Fundo ambiental terá R$ 1 bi dos lucros do petróleo, diz Minc

Ministro diz que Lula vai sancionar lei que destina 10% do lucro do setor petrolífero para Fundo de Mudanças Climáticas

Karina Ninni, Especial para O Estado de S. Paulo

06 Dezembro 2009 | 14h46

Artistas, autoridades e ambientalistas se reuniram no domingo pela manhã no Parque do Ibirapuera para o evento Tô no Clima, organizado para divulgar a Conferência do Clima, em Copenhague. O ministro do Meio Ambiente, Carlos Minc, aproveitou a ocasião para anunciar a sanção, pelo presidente Luiz Inácio Lula da Silva, da Lei do Fundo de Mudanças Climáticas, com orçamento de R$ 1 bilhão ao ano. “Esses recursos são provenientes da indústria petroleira, é 10% do lucro do petróleo.
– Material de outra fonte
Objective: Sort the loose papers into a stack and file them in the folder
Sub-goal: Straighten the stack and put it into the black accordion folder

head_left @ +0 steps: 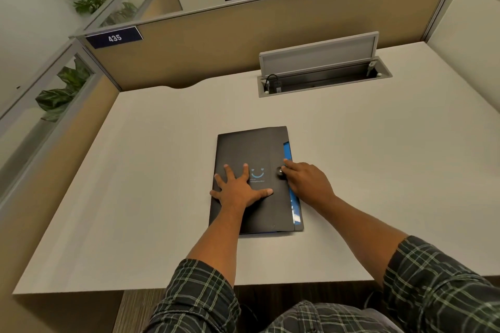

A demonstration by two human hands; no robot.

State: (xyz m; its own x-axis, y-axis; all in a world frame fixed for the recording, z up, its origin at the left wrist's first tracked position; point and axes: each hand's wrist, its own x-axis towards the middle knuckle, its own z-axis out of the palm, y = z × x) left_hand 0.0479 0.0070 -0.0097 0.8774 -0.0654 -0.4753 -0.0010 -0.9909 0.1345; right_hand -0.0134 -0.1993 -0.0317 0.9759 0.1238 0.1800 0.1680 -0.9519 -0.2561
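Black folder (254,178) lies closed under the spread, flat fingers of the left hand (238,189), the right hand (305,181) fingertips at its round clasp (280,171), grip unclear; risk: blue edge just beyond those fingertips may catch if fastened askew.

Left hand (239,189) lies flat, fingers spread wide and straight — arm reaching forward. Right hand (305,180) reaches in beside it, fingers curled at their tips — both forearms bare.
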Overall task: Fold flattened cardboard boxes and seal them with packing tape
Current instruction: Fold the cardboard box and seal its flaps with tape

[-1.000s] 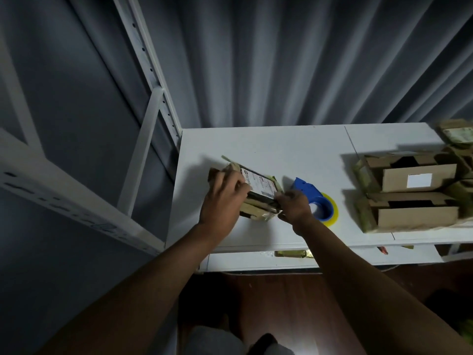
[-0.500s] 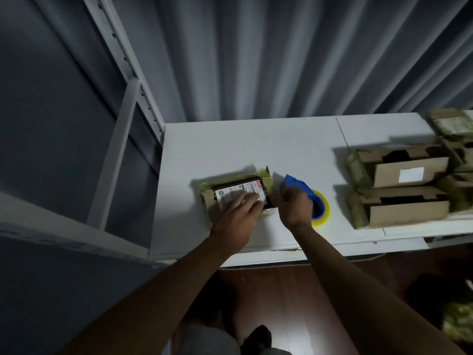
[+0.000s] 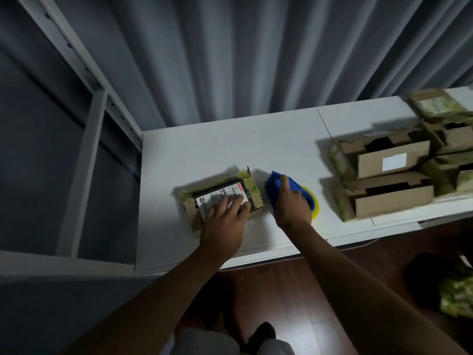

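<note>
Reaching forward over the dark wood floor [image 3: 294,298], two bare arms meet the white table [image 3: 204,147]. The left hand [image 3: 225,216] lies with fingers spread flat on one small cardboard box [image 3: 222,198], pressing its labelled top near the table's front edge. Just beside it, the right hand [image 3: 291,203] curls its fingers round one blue tape dispenser [image 3: 275,184] with a yellow roll. Further right, well apart, at least four more cardboard boxes [image 3: 389,175] sit stacked, flaps loose. A white shelf frame [image 3: 84,129] stands left; grey curtain [image 3: 230,52] hangs behind.
</note>
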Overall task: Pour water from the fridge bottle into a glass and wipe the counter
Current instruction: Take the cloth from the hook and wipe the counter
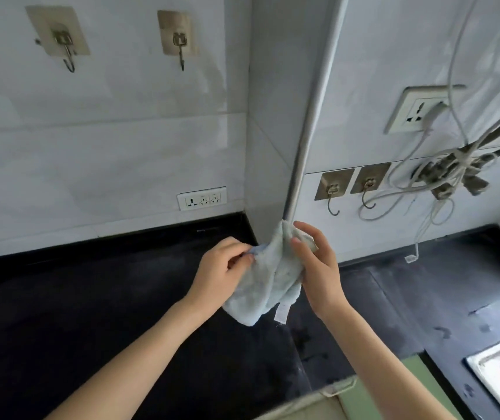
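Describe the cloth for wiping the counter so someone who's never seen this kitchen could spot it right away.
Find the black counter where the two tiled walls meet at a corner. Just above it, in front of the vertical pipe, the left hand and right hand hold a pale blue fluffy cloth between them. It is the only soft thing there, with a small white tag at its lower edge.

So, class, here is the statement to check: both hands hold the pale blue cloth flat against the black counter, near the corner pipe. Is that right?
Not quite. The head view shows the left hand and right hand holding the pale blue cloth up in the air above the black counter, not flat against it. It is near the corner pipe.
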Demonstrator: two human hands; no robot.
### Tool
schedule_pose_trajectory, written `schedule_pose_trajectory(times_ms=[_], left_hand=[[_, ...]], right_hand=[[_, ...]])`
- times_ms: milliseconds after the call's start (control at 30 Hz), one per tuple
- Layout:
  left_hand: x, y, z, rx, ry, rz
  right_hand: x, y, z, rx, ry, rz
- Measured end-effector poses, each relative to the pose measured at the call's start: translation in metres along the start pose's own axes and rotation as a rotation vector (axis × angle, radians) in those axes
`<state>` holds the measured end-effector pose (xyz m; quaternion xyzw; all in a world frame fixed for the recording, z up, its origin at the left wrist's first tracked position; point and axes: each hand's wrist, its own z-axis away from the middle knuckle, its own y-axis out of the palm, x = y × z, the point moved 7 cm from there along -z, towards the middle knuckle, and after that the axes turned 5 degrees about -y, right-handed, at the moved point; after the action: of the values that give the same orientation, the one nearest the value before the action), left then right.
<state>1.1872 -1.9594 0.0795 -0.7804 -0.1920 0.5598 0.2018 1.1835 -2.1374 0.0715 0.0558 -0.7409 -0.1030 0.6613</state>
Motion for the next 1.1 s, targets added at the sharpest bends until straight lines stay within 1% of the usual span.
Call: schedule_pose_trajectory(times_ms=[100, 167, 200, 267, 367, 433, 500, 600, 633, 700, 733, 800, 867, 967, 1033, 1100], left_hand=[[-0.011, -0.009, -0.010, -0.089, 0.017, 0.018], [-0.016, -0.010, -0.016, -0.119, -0.035, 0.104], [-0.019, -0.007, -0.020, -0.103, -0.068, 0.160], [-0.025, 0.002, -0.029, -0.026, -0.134, 0.230], [-0.033, 0.024, -0.042, 0.173, -0.220, 0.269], [-0.037, 0.042, -0.048, 0.289, -0.244, 0.254], [-0.040, 0.057, -0.052, 0.369, -0.257, 0.201], [-0.040, 0.075, -0.058, 0.463, -0.284, 0.064], [-0.040, 0.080, -0.061, 0.474, -0.285, 0.044], [-0.038, 0.087, -0.069, 0.437, -0.312, 0.095], [-0.039, 0.089, -0.072, 0.404, -0.339, 0.147], [-0.041, 0.094, -0.076, 0.343, -0.405, 0.303], [-0.043, 0.100, -0.077, 0.274, -0.513, 0.519], [-0.042, 0.115, -0.083, 0.189, -0.688, 0.851], [-0.040, 0.125, -0.084, 0.135, -0.806, 0.946], [-0.039, 0.138, -0.084, 0.132, -0.881, 1.032]], right_hand=[[0.016, -0.025, -0.003, -0.038, -0.093, 0.082], [0.025, -0.039, -0.004, -0.064, -0.135, 0.140], [0.028, -0.046, -0.005, -0.069, -0.148, 0.174], [0.032, -0.054, -0.006, -0.041, -0.152, 0.245], [0.038, -0.068, -0.013, -0.018, -0.142, 0.361], [0.044, -0.082, -0.021, -0.043, -0.111, 0.435], [0.048, -0.094, -0.032, -0.008, -0.082, 0.505], [0.049, -0.108, -0.047, 0.067, -0.035, 0.659], [0.047, -0.112, -0.052, 0.075, -0.010, 0.722], [0.044, -0.119, -0.059, 0.074, 0.025, 0.818], [0.042, -0.122, -0.062, 0.067, 0.020, 0.809], [0.041, -0.123, -0.066, 0.036, -0.020, 0.683], [0.043, -0.122, -0.070, -0.016, -0.062, 0.556], [0.042, -0.118, -0.077, -0.093, -0.069, 0.417], [0.036, -0.115, -0.084, -0.166, -0.052, 0.356], [0.022, -0.115, -0.092, -0.244, 0.010, 0.302]])
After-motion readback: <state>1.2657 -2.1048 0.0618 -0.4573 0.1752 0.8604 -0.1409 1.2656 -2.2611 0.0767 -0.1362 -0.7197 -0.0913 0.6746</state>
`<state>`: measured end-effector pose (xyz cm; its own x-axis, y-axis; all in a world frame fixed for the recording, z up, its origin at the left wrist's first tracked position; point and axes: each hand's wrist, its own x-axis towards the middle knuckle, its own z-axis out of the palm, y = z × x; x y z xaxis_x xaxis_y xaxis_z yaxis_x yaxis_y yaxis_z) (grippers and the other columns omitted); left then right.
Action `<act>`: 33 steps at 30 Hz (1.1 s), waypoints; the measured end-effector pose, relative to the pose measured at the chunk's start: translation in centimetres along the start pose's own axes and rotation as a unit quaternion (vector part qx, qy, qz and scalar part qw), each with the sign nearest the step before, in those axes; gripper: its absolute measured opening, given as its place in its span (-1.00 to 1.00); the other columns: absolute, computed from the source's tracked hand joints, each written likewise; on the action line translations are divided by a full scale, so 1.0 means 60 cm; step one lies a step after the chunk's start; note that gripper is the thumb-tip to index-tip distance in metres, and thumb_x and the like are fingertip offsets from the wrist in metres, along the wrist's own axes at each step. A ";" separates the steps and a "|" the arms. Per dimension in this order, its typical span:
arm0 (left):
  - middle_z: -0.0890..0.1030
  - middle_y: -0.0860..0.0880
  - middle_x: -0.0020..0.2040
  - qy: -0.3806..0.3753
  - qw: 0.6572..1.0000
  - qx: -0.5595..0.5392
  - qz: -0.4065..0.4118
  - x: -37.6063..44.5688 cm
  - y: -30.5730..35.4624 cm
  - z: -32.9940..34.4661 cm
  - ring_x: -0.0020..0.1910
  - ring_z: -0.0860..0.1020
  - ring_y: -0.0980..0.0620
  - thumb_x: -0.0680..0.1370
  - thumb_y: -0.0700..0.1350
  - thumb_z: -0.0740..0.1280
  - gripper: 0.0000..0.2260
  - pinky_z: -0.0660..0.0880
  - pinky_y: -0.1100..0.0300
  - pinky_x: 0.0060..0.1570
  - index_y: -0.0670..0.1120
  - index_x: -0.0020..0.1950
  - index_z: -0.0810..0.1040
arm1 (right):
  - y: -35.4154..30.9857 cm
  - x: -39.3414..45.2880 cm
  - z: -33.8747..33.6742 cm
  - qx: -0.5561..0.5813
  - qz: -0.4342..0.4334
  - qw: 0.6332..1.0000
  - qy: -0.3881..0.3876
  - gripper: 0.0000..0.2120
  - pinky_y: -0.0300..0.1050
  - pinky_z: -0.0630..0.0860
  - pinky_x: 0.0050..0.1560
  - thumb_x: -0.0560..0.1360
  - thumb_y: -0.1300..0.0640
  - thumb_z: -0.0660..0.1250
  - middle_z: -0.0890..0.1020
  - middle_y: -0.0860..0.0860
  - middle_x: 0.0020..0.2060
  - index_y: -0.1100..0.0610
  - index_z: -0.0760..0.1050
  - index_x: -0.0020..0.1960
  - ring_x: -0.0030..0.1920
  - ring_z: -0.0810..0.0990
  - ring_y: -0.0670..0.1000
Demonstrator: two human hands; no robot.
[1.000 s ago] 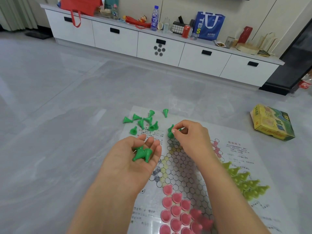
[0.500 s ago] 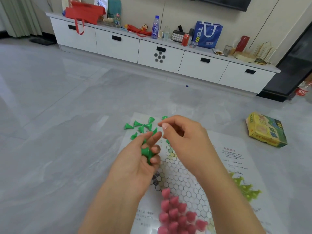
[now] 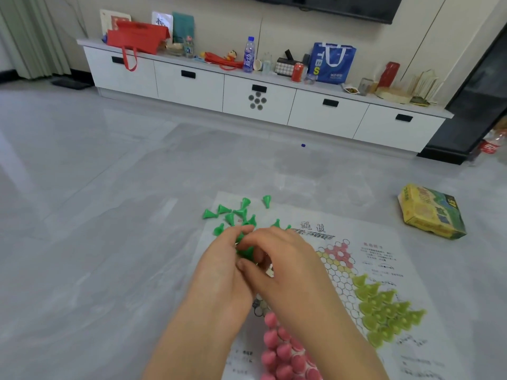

O Brasil vai chegar em Copenhague como o primeiro país com um fundo para mudanças climáticas com recursos do petróleo”, afirmou Minc.

O ministro disse que o dinheiro para o fundo não depende do  pré-sal, porque a taxação incidirá sobre quem já atua na área. Esclareceu ainda que a retenção dos recursos atingirá todas as empresas petrolíferas com presença no País, e não só a Petrobrás.

O ministro anunciou outras duas medidas no Ibirapuera: a assinatura do Pacto da Carne Legal e Sustentável com a  Associação Brasileira de Supermercados (Abras) na segunda-feira e, na terça, a aprovação de mais seis projetos do Fundo Amazônia (criado para estimular a preservação na floresta).

Organizado pela rede Tic Tac Tic Tac, pela Prefeitura de São Paulo e a Embaixada Britânica, o Tô no Clima  teve shows de Gabriel - o Pensador, Mariana Aydar, Zélia Duncan e Simoninha.

De bicicleta e com seu cachorro, o secretário municipal do Verde e do Meio Ambiente, Eduardo Jorge, disse que o importante é cada país reconhecer sua responsabilidade e assumir compromissos em Copenhague. “Pelo tamanho de suas emissões, países como Brasil, China e Índia não podem fingir que são Honduras ou Bangladesh.”

Gabriel o Pensador abriu a manhã ensolarada de domingo com a música “Maresia” e disse estar preocupado com a poluição dos oceanos. “Gosto muito de surfar e praia suja me incomoda”, disse o rapper. Todos os artistas doaram seus cachês.

O público era pequeno, mas bem informado. “Eu acho ruim esse negócio de crédito de carbono. É comprar o direito de poluir”, disse a estudante Rute Alonso da Silva. Ela reclama da pouca divulgação do evento.